● **WHAT IS EXPECTED**:
Reproduce the full listing below unchanged, apart from the pictures.

● **RECORDED DATA**:
_ _ _ _ _ _ _

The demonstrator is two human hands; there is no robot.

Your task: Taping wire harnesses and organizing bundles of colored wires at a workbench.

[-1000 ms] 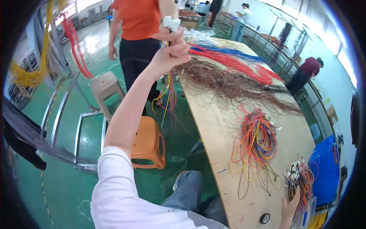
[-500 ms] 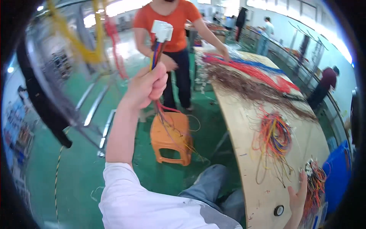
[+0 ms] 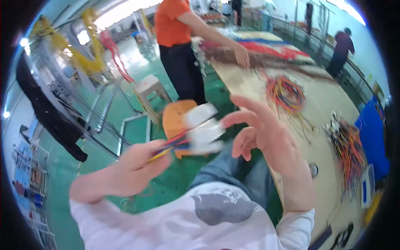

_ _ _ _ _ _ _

● **OUTPUT FOR THIS EXERCISE**:
The demonstrator is two human hands; there is no robot.

Your task: Taping wire harnesses and organizing bundles of colored wires at a workbench.

[-1000 ms] 
[-500 ms] 
[+0 ms] 

The exercise requires no further work.